Лицо Эрика исказилось от ненависти и гнева. Он снова шагнул вперед и, повинуясь порыву неуправляемой ярости, наотмашь ударил лорда по лицу. Тот с трудом удержался на ногах, а из уголка губ выплеснулась узкая струйка крови, - нечеловеческой, отливающей золотом крови.
Чуткий глаз сильфа уловил, что лорд с легкостью мог уклониться от удара. Более того, тело его уже начало обманное движение, которое должно было окончиться прыжком и нацеленным прямо в горло гончара ударом. Но лорд Эдвард сознательно остановил этот рефлекторный разворот и принял пощечину. Себастьян невольно задумался. Что это было: разум или всё-таки сердце? Холодный расчет или внезапное проявление смирения и любви? Понимание того, что в таком состоянии сразу с двумя вооруженными противниками всё равно не справиться или нежелание вцепляться в горло своего сыну, их общему с Лидией сыну? Ведь Эрик в этом случае неминуемо был бы убит. На краткий миг отведя лезвие для замаха руки он совершил роковую ошибку: для стража этого было более, чем достаточно для броска. Смертоносного броска. Даже Серафим не успел бы его спасти. Спасти чисто теоретически, ведь он обещал гончару не вмешиваться. А "не вмешиваться" - это значит не помогать никому, не так ли? А значит, на долю сильфа выпало стать только свидетелем этой семейной драмы, где очень сложно было определить, кто прав, кто виноват.
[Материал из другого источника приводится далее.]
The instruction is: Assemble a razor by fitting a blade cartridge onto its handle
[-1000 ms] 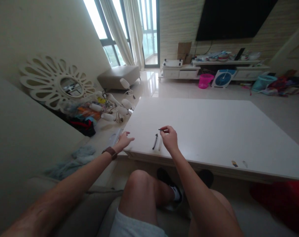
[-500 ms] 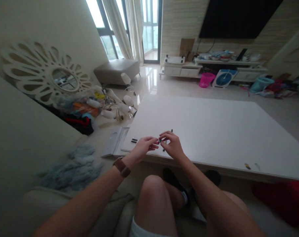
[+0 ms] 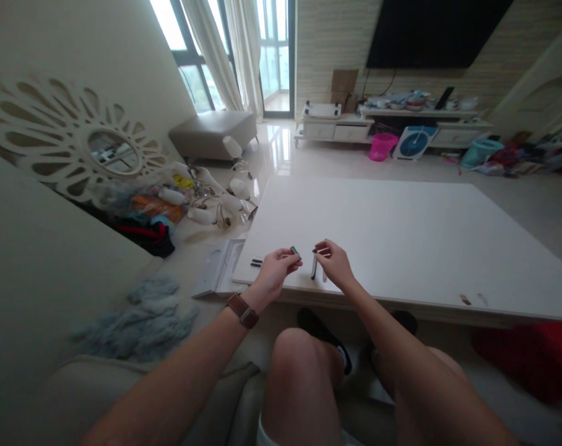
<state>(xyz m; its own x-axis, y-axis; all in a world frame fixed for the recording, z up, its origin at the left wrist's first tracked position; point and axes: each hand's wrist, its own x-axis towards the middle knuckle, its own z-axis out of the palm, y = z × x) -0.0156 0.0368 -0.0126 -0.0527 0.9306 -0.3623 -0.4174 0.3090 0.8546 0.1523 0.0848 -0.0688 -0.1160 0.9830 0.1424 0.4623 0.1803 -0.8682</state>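
Over the near edge of the white surface [image 3: 402, 235], the left hand [image 3: 275, 271] pinches a small dark piece with a green end [image 3: 294, 251] between thumb and fingertips. The right hand [image 3: 337, 263], just beside it but not touching, pinches a thin dark stick [image 3: 322, 251] in the same way. Under the right hand a dark pen-like part [image 3: 313, 268] lies on the surface. Left of the left hand, two small black pieces [image 3: 256, 262] rest near the corner. A brown watch [image 3: 242, 310] sits on the left wrist.
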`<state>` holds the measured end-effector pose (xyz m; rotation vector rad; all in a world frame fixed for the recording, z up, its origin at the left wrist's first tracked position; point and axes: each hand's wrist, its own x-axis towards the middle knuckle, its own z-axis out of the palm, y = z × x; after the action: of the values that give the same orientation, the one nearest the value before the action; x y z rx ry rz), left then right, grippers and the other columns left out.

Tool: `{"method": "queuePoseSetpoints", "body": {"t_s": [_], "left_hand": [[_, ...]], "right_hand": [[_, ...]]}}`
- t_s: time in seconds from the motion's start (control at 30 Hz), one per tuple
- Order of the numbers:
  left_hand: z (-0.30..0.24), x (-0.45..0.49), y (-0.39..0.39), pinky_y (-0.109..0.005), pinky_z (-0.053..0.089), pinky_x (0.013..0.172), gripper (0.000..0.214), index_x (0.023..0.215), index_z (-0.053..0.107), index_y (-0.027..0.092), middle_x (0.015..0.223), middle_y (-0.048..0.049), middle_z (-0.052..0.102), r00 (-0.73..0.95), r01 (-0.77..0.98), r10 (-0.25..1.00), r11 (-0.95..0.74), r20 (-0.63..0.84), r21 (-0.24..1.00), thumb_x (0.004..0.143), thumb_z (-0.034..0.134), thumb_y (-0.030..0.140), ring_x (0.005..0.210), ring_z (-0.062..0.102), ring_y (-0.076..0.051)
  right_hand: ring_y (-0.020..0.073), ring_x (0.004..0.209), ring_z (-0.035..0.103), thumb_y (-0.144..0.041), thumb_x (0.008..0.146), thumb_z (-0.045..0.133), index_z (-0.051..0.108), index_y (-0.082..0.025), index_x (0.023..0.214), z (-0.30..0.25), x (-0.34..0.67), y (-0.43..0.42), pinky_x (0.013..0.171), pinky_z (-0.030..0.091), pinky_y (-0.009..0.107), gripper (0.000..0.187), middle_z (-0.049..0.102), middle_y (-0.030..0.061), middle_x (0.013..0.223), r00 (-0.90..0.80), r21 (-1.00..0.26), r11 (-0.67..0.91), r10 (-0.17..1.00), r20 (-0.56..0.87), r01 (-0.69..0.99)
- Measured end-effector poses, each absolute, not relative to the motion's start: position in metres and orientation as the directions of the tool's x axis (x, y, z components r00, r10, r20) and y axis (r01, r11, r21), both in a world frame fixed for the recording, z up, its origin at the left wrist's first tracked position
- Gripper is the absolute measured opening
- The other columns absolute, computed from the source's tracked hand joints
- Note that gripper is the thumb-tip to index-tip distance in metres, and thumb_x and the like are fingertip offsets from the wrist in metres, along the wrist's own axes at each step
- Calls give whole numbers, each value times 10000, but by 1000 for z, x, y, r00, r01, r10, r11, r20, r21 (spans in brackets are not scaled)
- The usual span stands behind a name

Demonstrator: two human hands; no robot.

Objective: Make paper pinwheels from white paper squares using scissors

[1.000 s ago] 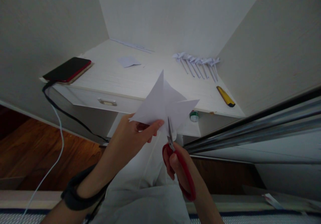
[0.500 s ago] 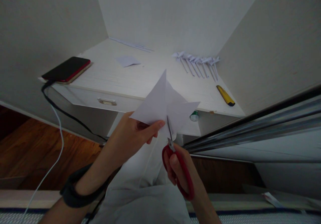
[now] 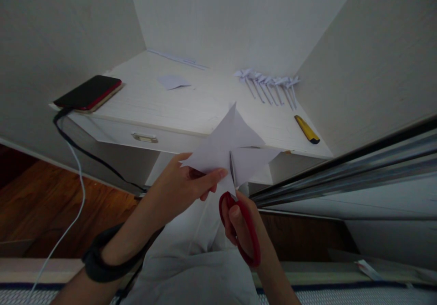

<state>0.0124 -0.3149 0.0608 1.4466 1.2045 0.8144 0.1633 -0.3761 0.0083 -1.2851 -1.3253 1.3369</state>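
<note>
Just off the front edge of the bedside cabinet (image 3: 191,107), in the air above the person's lap, is a sheet of white paper (image 3: 221,148). It is thin, smooth and matt, folded into pointed triangular flaps that spread like a star. The left hand (image 3: 180,189) grips its lower left flap, with the thumb on the near face and the fingers curled shut behind it. A broad black wristband (image 3: 102,259) circles that forearm.

The scissors (image 3: 234,191) have narrow grey metal blades and glossy red plastic loops. The blades point upward into the paper near its centre and lie almost together. The right hand (image 3: 246,236) is closed through the loops, thumb in the upper one, and touches nothing else.

On the cabinet, a pale board with a faint wood grain:
- A row of small folded paper pinwheels (image 3: 269,85) on thin stems lies near the back right corner.
- A yellow utility knife (image 3: 307,130) with a black tip sits at the right edge.
- A flat paper scrap (image 3: 172,82) rests toward the back.
- A red phone (image 3: 88,92) with a dark glossy screen lies on the front left corner.

Black and white cables (image 3: 77,159) hang from that corner over the brown wooden floor (image 3: 51,195). A metal drawer pull (image 3: 144,137) is set into the front.
</note>
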Motion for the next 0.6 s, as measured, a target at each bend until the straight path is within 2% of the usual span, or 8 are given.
{"method": "queuePoseSetpoints", "body": {"t_s": [0.13, 0.23, 0.4, 0.6], "left_hand": [[62, 13, -315, -166, 320, 358, 345, 482, 473, 188, 401, 59, 480, 273, 256, 955, 43, -115, 966, 750, 615, 352, 370, 436, -76], [64, 13, -315, -164, 322, 356, 309, 509, 479, 191, 412, 65, 488, 267, 250, 957, 48, -117, 967, 745, 618, 335, 372, 438, -76], [66, 12, -316, -155, 330, 364, 284, 528, 477, 193, 422, 75, 492, 279, 220, 955, 35, -98, 975, 746, 620, 304, 377, 442, -69], [66, 12, -316, -157, 335, 367, 260, 535, 496, 191, 415, 77, 490, 280, 192, 953, 60, -113, 980, 739, 624, 288, 367, 438, -66]], "right_hand": [[78, 482, 334, -759, 744, 460, 377, -217, 632, 11, 163, -375, 412, 243, 209, 559, 368, -48, 566, -107, -987, -101, 988, -114, 121], [63, 434, 307, -749, 761, 456, 419, -209, 672, 11, 163, -376, 378, 224, 197, 548, 384, -58, 527, -125, -981, -148, 979, -164, 123], [44, 341, 282, -773, 749, 443, 403, -214, 655, 11, 163, -377, 323, 206, 185, 568, 365, -79, 440, -165, -979, -169, 969, -186, 110], [29, 296, 300, -779, 699, 508, 396, -210, 643, 7, 163, -374, 295, 229, 158, 582, 342, -100, 432, -169, -976, -211, 962, -216, 44]]}}
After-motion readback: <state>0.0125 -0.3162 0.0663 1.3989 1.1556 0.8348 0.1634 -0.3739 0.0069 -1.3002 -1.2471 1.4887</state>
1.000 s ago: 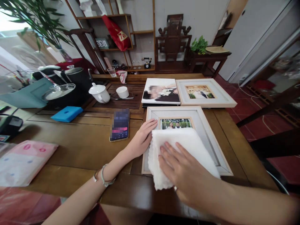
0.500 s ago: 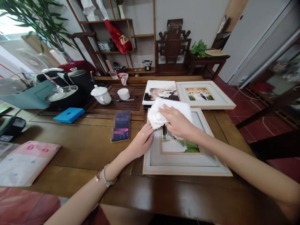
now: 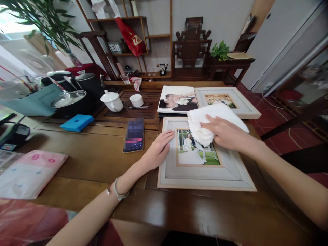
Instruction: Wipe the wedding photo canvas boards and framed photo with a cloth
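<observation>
Wooden table bears three pictures; right hand grip clamps one cloth, left hand spread flat.

Phone flat on wood table w/ white teapot, cup & blue box behind.

White cloth noted plain, frame finished grey-white with pale wood trim, tabletop stained brown, blue pad and pink spotted packet recorded toward the left edge.
</observation>
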Action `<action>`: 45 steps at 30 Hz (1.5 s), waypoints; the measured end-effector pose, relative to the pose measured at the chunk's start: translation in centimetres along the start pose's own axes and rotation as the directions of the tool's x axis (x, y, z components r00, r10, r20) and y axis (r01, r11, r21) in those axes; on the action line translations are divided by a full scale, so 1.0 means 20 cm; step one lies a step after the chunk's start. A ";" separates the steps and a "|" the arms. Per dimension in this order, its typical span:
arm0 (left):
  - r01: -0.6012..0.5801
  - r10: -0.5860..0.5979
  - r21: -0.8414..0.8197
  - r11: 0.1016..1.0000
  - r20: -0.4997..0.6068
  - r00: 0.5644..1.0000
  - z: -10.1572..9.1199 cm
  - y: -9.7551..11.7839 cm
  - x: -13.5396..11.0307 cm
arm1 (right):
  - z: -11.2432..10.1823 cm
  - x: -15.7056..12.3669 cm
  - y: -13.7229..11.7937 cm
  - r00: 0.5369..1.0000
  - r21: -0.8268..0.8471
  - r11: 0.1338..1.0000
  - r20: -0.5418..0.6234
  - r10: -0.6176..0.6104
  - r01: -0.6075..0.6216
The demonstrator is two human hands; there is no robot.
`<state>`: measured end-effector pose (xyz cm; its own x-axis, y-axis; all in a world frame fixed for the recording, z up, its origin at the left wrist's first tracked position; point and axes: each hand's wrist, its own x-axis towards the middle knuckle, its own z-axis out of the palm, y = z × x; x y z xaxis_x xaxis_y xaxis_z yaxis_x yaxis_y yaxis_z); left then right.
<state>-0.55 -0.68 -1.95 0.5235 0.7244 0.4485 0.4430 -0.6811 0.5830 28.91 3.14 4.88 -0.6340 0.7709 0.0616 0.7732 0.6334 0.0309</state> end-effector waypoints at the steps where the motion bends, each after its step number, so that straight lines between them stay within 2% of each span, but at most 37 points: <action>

И отчего-то очень не хотелось ему становиться свидетелем нового убийства, но похоже, всё шло к тому.
А Эрик, кажется, даже не понял, как рисковал. Внезапно инфант успокоился и замолчал, сосредоточенно разглядывая ладонь, на которой, как на палитре, осталась царственная кровь. В глазах его что-то поменялось. Похоже, гончар сам не ожидал от себя настолько эмоционального поступка, опустошившего его, разом лишившего сил. Разве это поведение, достойное благородного человека? Разве таким представлял он себя, к такому стремился? Все эти годы воспитывая свой дух в мыслях о мести, разве такого итога он ожидал?!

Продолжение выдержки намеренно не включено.